Si on relève l’âge d’ouverture des droits (sans changer la durée d’assurance minimum), les personnes qui ont déjà la durée d’assurance mais pas encore cet âge devront attendre davantage pour demander leur pension de retraite. Aujourd’hui l’âge minimum est de 62 ans. La durée d’assurance minimum pour les personnes nées après 1973 est de 43 ans. Une personne qui a commencé à travailler à 20 ans pourrait donc prendre sa retraite à taux plein à 20+43=63 ans. Si on augmente l’âge minimum à 65 ans, il faut attendre 2 ans de plus. Pas forcément grave. Cela dépend : si on n’a pas de pathologie qui gêne dans le travail, si on arrive à récupérer de la fatigue de la semaine, si on a un emploi, si le travail qu’on fait est tenable et même plutôt sympa, si on a autour de soi des collègues qui rendent le travail tenable voire agréable, pourquoi ne pas continuer un peu plus pour une meilleure retraite ? Cela fait beaucoup de « si ». Il peut être très difficile de tenir, voire de vivre lorsqu’on est sans emploi et sans revenu suffisant. Lorsque l’âge minimum est plus élevé, c’est une contrainte et pas un choix. De plus, au moment où on liquide sa retraite (on en demande le versement), on aura cotisé 2 ans de plus que nécessaire. Sans avoir une retraite plus élevée. Et on peut entretemps avoir des problèmes de santé ou dégrader sa santé en tenant coûte que coûte.

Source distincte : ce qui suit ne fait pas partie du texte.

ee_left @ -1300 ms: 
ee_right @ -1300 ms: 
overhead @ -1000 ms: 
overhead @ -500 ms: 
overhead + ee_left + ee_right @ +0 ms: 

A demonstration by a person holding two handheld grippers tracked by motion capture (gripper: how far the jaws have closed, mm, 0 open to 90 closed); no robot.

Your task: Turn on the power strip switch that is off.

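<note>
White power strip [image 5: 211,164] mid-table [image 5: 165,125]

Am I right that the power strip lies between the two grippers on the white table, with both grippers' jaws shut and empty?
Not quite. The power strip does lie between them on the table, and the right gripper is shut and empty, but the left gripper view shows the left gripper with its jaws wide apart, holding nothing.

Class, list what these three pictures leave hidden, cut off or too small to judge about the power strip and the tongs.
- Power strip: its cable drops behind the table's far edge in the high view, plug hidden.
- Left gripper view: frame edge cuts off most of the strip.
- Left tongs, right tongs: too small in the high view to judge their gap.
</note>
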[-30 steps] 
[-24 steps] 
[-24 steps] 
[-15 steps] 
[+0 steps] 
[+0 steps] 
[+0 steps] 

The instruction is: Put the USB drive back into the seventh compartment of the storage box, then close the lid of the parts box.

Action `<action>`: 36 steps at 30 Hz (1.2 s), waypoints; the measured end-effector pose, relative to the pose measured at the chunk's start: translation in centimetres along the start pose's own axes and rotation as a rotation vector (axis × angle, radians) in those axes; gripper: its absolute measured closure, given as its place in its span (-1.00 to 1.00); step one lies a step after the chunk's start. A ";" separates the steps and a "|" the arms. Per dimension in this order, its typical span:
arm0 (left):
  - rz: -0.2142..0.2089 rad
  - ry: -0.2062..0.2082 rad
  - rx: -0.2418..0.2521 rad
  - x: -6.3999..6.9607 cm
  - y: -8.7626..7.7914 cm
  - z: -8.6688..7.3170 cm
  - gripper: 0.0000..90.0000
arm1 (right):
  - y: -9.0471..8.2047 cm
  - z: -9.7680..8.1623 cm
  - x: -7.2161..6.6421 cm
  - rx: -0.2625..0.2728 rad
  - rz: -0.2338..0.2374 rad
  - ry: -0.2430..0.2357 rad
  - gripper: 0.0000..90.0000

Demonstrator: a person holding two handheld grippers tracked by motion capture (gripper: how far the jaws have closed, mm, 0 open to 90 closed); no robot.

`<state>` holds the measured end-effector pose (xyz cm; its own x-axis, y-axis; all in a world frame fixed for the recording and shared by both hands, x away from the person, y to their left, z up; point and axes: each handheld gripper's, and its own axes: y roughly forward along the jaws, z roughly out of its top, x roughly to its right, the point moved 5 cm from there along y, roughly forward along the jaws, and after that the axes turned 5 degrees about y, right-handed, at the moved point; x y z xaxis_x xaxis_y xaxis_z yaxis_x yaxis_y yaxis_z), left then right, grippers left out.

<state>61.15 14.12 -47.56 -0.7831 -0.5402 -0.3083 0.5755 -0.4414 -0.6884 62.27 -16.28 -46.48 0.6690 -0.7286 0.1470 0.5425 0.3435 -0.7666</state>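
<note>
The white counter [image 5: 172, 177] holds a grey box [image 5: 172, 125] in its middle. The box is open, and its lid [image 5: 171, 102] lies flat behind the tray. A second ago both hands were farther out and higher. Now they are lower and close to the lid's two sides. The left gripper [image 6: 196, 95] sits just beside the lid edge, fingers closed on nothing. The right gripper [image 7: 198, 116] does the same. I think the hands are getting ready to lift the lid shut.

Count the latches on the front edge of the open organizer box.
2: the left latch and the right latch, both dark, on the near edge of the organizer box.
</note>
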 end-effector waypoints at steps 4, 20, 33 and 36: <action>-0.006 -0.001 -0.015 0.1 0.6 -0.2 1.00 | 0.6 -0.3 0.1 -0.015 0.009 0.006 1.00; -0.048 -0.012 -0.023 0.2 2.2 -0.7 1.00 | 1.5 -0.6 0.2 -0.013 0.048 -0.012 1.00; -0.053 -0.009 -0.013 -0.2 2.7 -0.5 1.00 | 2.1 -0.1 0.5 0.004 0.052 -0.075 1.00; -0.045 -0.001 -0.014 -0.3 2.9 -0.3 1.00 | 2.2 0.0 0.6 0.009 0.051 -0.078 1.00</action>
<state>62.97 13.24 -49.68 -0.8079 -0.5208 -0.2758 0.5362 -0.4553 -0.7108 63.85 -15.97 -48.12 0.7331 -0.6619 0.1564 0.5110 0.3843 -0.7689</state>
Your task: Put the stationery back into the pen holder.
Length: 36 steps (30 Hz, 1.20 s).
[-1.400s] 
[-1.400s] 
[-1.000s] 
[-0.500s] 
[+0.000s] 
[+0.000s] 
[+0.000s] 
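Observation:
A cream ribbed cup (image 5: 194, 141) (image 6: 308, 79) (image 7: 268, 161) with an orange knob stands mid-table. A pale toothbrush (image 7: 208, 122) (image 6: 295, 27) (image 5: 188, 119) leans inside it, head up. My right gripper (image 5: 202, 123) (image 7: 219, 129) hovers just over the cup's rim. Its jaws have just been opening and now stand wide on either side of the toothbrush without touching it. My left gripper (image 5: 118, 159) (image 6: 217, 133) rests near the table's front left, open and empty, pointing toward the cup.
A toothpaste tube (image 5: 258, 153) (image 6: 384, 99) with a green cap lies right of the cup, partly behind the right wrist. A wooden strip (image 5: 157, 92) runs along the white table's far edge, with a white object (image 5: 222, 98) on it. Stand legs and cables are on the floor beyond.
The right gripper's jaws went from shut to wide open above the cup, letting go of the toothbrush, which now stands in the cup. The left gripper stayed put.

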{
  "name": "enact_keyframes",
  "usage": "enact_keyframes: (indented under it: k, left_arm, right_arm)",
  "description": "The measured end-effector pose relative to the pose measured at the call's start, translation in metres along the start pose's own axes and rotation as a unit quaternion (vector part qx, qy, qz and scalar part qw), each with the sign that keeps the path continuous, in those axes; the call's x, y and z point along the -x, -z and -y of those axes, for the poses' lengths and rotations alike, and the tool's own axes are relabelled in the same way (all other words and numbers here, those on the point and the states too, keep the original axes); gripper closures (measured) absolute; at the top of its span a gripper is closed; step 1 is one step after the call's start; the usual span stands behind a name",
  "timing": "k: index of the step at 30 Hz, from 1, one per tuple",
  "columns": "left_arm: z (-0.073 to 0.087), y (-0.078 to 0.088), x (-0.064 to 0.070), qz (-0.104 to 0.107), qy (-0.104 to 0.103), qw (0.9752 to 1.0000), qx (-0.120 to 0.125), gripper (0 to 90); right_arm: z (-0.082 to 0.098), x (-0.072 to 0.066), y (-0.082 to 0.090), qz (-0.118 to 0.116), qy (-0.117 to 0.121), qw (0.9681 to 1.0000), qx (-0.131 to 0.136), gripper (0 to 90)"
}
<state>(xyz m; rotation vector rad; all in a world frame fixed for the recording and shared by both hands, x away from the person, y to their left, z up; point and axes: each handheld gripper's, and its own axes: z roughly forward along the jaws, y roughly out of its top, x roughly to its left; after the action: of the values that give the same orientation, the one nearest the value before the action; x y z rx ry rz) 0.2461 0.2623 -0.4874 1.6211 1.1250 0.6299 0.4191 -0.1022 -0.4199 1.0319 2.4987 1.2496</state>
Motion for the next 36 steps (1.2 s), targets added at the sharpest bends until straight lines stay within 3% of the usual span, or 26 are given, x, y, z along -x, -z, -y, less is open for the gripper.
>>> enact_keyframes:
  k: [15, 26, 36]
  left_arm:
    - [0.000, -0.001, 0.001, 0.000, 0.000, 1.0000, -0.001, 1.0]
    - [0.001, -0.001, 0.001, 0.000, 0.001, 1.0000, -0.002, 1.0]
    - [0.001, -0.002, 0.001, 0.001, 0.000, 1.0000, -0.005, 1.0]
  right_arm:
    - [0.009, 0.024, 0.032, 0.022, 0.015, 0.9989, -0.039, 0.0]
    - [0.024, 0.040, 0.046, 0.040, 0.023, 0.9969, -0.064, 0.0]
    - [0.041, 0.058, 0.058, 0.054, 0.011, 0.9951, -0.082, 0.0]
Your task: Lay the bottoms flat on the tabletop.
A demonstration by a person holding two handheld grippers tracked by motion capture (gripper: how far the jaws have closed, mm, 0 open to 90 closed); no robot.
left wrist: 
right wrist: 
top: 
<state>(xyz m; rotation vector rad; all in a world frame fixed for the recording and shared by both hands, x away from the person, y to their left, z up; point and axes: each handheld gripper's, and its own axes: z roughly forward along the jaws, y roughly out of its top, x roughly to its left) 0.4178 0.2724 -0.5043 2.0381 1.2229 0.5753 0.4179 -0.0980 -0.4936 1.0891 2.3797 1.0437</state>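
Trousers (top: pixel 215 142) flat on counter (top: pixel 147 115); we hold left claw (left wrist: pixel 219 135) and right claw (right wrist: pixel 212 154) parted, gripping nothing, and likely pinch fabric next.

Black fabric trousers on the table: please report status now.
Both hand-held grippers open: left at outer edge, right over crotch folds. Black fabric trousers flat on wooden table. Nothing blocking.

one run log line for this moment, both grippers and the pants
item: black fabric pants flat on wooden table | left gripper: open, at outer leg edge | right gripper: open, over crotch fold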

Abaisser l’âge minimum pour une retraite à taux plein […] cesserait de pénaliser les personnes qui auront acquis leur durée d’assurance minimum avant [65ans]

Bien sûr il est possible de prévoir des cas où on peut partir avant l’âge minimum : cela existe déjà avec les retraites anticipées. La plus connue est la retraite anticipée longue carrière. Seulement il faut pour cela remplir des conditions. Pour une longue carrière par exemple, il faut avoir commencé tôt et avoir une durée d’assurance validée plus élevée de 2 ans. S’il manque même un ou deux trimestres seulement, il faudra attendre l’âge minimum pour avoir une retraite à taux plein. Abaisser l’âge minimum pour une retraite à taux plein ne changerait pas grand-chose pour toutes les personnes qui ont commencé plus tard ou ont des « trous » dans leur parcours. La durée d’assurance requise joue de toute façon : 22+43 = 65 ! En revanche, cela cesserait de pénaliser les personnes qui auront acquis leur durée d’assurance minimum avant cet âge, et les personnes qui ne remplissent pas les conditions strictes pour des retraites anticipées.